A collection of items tied to the storyline from form of a girl unkown are depicted here.

Being 12 is Kinda Weird: form of a girl unknown at the Salt Lake Acting...


On Oct. 23, I put my car in park in front of a church, curious as to how this could be where playwright Charly Evon Simpson‘s new work form of a girl unknown (directed by Melissa Crespo) was being put on. Evidentially enough, the Salt Lake Acting Company was nestled in a room on the side of the church—small in size but enormous in heart. I walked in and got my tickets. I was there early and watched the theatre was fill up rapidly.

The audience was greeted with an introduction to form of a girl unknown by Simpson. Form of a girl unknown is a coming-of-age story that follows 12-year-old Amali as she comes to terms with her body—or maybe the exact opposite. Amali takes to the woods after realizing all the expectations and regulations that are put on her body by society. The play is truly a strange and heart-warming experience.

I almost hollered from my seat in the back: “Finally! A female relationship that’s real!”

Now, I’ve been removed from being 12 for about 10 years, but form of a girl unknown took me back to that mindset of being weirded out by everything while also being fascinated by it. Amali is obsessed with the death of several children in the woods outside of town and though she is never repulsed by this, her best friend, Finn, is. Amali gets her period in the very first scene of the play.
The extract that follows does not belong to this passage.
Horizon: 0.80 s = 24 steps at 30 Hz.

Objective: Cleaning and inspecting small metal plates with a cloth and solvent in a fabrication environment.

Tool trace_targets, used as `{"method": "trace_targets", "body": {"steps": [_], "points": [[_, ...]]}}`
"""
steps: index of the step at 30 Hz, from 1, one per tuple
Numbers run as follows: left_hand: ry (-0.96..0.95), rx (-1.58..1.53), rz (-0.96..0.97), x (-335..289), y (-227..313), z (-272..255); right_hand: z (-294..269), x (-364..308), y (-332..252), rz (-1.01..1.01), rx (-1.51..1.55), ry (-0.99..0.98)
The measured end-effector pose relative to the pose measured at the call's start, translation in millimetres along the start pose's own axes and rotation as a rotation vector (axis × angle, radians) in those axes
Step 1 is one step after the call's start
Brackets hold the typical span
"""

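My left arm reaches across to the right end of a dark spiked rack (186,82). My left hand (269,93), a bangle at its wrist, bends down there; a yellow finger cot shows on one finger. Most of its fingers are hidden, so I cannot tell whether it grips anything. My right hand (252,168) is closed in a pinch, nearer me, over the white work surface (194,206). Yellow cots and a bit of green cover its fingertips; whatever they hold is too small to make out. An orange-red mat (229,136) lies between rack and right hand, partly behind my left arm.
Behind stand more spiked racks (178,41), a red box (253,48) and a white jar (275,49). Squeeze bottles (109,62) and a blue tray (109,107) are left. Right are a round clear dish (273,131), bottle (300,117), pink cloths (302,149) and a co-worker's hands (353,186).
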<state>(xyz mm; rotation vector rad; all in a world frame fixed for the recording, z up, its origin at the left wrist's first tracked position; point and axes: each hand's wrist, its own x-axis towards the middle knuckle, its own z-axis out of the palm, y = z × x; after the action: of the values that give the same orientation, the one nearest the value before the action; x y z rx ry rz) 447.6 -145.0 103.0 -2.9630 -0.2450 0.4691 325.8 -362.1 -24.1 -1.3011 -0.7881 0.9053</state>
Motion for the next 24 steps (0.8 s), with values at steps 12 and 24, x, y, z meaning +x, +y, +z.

This is how we are introduced to her character: a dramatic, funny 12 year old who is now “becoming a woman.” Amali doesn’t quite understand this notion or why her Ma was dead set on getting ice cream once she started. From then on, an adventure of self-confidence, sass and hilarity ensues, entertaining the audience one perfectly placed swear word at a time.

The actors on the set of form of a girl unknown are bedazzled with talent. Amanda Morris plays Amali, Aalliyah Ann plays Charise (Amali’s older, pregnant sister), Bradley Hatch plays Finn (Amali’s best friend), Latoya Cameron plays Ma (Amali’s mother), Daisy Allred plays Marina and Susanna Florence plays Dr. G and the policewoman. Each cast member is an experienced actor who has multiple plays under their belt, with starring roles in Shakespeare Festival and other shows put on at Salt Lake Acting Company. Their performances in form of a girl unknown are enthralling. In particular Morris, Hatch and Allred transported me back to the time when I was 12 and was figuring everything out. Everything feels extremely dramatic in form of a girl unknown but I believe that that was intentional. The relationship between Ma (Cameron), Charise (Ann) and Amali (Morris) was one of my favorite features of the play; like, “Finally! A female relationship that’s real!” I almost hollered from my seat in the back. And when Amali brought out a poster labeled “SAD FEELINGS CHART” during a scene, I was sold.

I was absolutely blown away by the complexity of the set that I had initially thought—in my naive mind—was simple.

Accompanying these sensational feelings from the actors is the extraordinary innovation of the set design. At first glance, all you can see from the rows of seats is a sort of wall with slats of different heights that resemble trees in a forest. But as the show goes on, I see that it is much more lively than I had first thought. For instance, during the first scene with Amali and Finn, a piece of the wall slides out of its resting place. This turns out to be a screen door that Amali and family come in and out of. Throughout, more pieces of the wall either slid out or were flipped from the opposite side to show an armchair or a toilet. At form of a girl unknown’s climax, the wall parts in to sections and some move forward or backward to give the audience the illusion of a forest that can be walked through. The scenes were separated by a musical cue, letting the audience know when they were switching it up on us. I was absolutely blown away by the complexity of the set that I had initially thought—in my naive mind—was simple.

My overall thoughts of form of a girl unknown consist of adoration for the cast of colorful characters and awe for the masterful set design that supplemented those characters. I consider this show a must see for those who are needing some feel-good comedy in their life or just want to laugh really hard. Form of a girl unknown is in your face with honesty and hugs you when it hits home just a little too hard.

You can catch form of a girl unknown at the Salt Lake Acting Company until Nov. 17. Tickets can be purchased on the play’s official site.